The safety crackdown came as Railtrack accelerated its review of its track renewal and maintenance programme, and shortly before a key meeting of the Shadow Strategic Rail Authority last Wednesday.
The main proposal in the review is to have fewer and larger contracts, so contractors can fund investments in innovations.
Railtrack's director of network development, Robin Gisby, said if maintenance and renewal work were bundled, it would give contractors more funds to invest in efficiency.
For instance, last year Jarvis spent £10m on a track-laying machine for the £350m upgrade of the West Coast Main Line.
Gisby said: "You will see us in some cases signing fewer, larger contracts to fund innovations."
One consulting engineer responded sceptically. "Fewer and larger contracts have been talked about since last year, but they bring their own safety problems.
"If contracts are larger, companies have to ensure management is adequate, as they are more difficult to control. I think Railtrack should go back and rethink that."
The demarcation between track renewal and maintenance will also be reviewed, with some low-grade renewal likely to be incorporated into maintenance contracts in some areas.

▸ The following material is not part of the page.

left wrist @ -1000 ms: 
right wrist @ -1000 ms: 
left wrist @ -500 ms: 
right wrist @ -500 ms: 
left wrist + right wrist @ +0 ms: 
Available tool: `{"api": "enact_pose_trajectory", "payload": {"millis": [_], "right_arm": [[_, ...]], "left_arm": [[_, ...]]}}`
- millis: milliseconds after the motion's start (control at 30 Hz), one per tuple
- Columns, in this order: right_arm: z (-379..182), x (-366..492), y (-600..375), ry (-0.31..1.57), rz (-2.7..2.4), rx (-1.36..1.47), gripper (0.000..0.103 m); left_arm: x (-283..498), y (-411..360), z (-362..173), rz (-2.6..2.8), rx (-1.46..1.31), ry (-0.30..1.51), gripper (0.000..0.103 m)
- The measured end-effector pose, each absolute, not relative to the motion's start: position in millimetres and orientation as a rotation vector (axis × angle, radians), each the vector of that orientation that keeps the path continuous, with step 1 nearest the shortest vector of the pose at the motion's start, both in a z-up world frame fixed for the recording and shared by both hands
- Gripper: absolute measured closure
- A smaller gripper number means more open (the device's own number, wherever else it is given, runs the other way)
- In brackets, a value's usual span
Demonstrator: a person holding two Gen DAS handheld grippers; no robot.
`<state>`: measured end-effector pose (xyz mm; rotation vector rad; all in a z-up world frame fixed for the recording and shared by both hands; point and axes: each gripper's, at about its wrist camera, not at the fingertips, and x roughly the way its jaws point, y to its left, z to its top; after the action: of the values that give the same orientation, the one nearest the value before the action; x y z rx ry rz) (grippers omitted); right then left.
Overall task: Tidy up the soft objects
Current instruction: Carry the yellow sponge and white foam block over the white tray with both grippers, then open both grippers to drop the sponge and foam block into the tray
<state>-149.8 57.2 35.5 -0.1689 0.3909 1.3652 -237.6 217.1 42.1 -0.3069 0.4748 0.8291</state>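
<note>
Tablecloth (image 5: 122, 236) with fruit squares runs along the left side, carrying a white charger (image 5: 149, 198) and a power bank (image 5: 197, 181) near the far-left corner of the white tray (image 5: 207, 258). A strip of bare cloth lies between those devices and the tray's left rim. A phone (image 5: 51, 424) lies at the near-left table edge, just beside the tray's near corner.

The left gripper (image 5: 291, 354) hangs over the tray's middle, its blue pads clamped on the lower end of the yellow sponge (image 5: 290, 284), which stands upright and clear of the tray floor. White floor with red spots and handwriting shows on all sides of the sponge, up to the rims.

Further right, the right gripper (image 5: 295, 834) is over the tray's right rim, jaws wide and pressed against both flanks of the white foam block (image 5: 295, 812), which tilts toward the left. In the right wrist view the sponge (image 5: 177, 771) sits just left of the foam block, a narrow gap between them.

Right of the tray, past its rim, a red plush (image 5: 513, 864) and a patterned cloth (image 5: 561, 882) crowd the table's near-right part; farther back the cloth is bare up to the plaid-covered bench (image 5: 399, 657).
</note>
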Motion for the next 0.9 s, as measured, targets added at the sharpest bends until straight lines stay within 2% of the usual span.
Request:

This has already been set in motion with new IMC2000 maintenance contracts.
Railtrack's action comes in the wake of the accident at Hatfield, Hertfordshire, on 17 October in which four people died and scores were injured.
Since the accident, track maintenance contractor Balfour Beatty has been criticised for its standards of workmanship. An internal audit by senior staff at the firm's York rail maintenance headquarters, which was leaked to the Mail on Sunday, raised a number of concerns. These ranged from a failure to maintain, or adequately store, safety records to having no record of subcontractors' competence.
Balfour Beatty said in a statement: "The Mail on Sunday reported a catalogue of failures citing an internal document. This document is a six-monthly report in which all variations from strict management system processes, however minor, are recorded.
"This document has been reviewed by Balfour Beatty subsequent to its publication in the media and all items have been attended to or are in the process of being attended to according to agreed timescales and management process."
A letter obtained by the BBC's Look North claimed that Railtrack wrote to Balfour Beatty two weeks ago criticising the quality of work on the Leeds Terminal project.
In a statement, Balfour Beatty said the letter was similar to a number of letters sent to other contractors about minimising trackside litter. The statement added that Railtrack was delighted with the excellent progress on the Leeds project.